Aussi vite que si la police l’avait surpris, il a remonté le pantalon de Médéric et s’est efforcé d’oublier ce qu’il venait de voir. Il s’est bien efforcé d’oublier l’image de l’anus inexistant de son fils, mais jamais il n’y est parvenu. Il est ressorti de l’arrière-boutique tout traumatisé. Au même moment, un homme est entré acheter un parfum, accompagné de son fils :

- Avez-vous le parfum qu’ils annoncent à la télé? C’est fait par un couturier je crois...

- Je ne vends pas de parfum, a dit Bibola. Allez voir à côté.

Le pédophile s’est assis à son comptoir et, sans trop savoir pourquoi, s’est mis à empêcher tous les clients d’entrer : 

- Je ne vends pas de boucles d’oreilles, disait-il ; non, je ne vends ni bracelets, ni colliers! ; non je ne vends pas de bagues! Sortez d’ici!

Jusqu’à ce qu’enfin Cignalée revienne chercher son fils et qu’il ferme la boutique. Bibola ne savait pas s’il irait travailler le lendemain (mais moi je sais qu’il n’y est pas allé le lendemain), mais il savait que ce n’était maintenant qu’une question de temps avant que sa boutique fasse faillite. 

C’est dommage que l’histoire doive se terminer maintenant, car c’est à ce moment-là (à la toute fin), que Bibola commençait à avoir un peu d’humanité. Il avait décidé qu’il voulait se rapprocher de son fils, cette fois non pas en lui reniflant le derrière pour du sexe, mais simplement pour créer avec lui un lien plus « normal ». Ce soir-là, en barrant les portes d’Aphis, il a proposé à Cignalée d’aller au restaurant tous les trois. Mais elle a décliné l’invitation en disant : 

- Je ne peux pas. Médéric doit se coucher tôt. Il a rendez-vous demain matin chez le médecin. Il a un problème au niveau du postérieur... Ce n’est rien de grave tu sais, parfois, ce n’est pas tant un problème de santé, mais la nature qui se protège, tout simplement...

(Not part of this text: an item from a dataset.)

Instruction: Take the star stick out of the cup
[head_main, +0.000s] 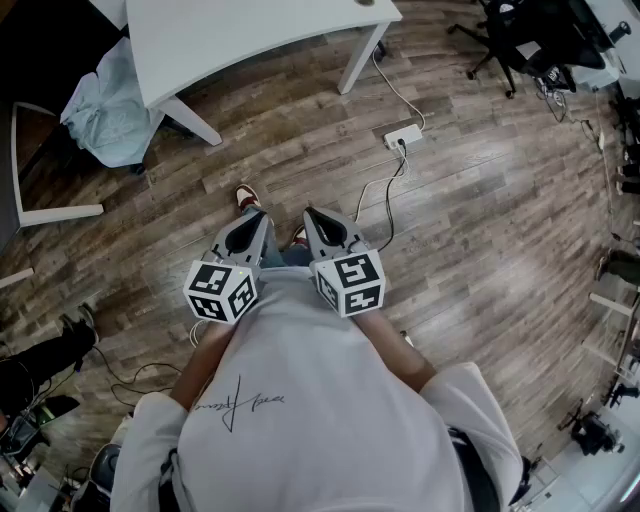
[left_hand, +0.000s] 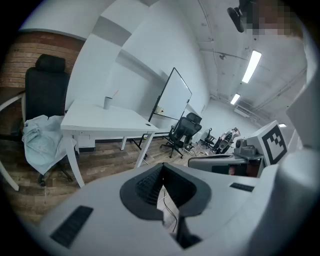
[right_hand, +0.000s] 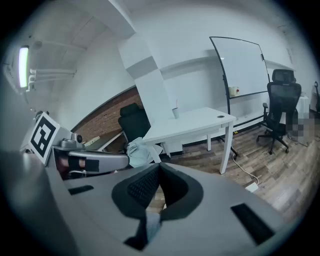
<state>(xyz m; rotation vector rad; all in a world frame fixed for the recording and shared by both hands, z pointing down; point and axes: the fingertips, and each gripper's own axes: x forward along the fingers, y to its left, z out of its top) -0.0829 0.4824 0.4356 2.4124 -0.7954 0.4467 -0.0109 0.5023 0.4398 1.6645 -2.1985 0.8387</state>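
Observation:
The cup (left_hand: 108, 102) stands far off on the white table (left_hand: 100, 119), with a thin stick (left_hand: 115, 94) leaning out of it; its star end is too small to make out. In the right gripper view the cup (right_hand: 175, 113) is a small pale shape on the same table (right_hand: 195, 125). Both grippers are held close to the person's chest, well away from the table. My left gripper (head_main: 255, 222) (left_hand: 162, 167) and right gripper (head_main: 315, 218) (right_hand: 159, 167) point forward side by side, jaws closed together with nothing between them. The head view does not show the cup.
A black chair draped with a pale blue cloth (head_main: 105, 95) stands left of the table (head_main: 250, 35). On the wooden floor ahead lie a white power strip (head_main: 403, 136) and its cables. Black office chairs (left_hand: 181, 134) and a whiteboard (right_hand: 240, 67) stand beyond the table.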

Le pauvre salaud de Bibola avait les yeux tout écarquillés en entendant cela. Peu de temps après, sa boutique a fait faillite et aujourd’hui, un Mexicain l’a achetée pour y vendre des ceintures et des objets en cuir. Bibola n’a plus jamais touché à un enfant, ni même à un anus adulte. C’est bête, mais il n’a plus jamais eu d’activité sexuelle. Enfin, aux dernières nouvelles, on dit qu’il est tombé amoureux d’une fille qui ressemble très beaucoup à un garçon mais qui, au lieu du pénis, a un trou de trop.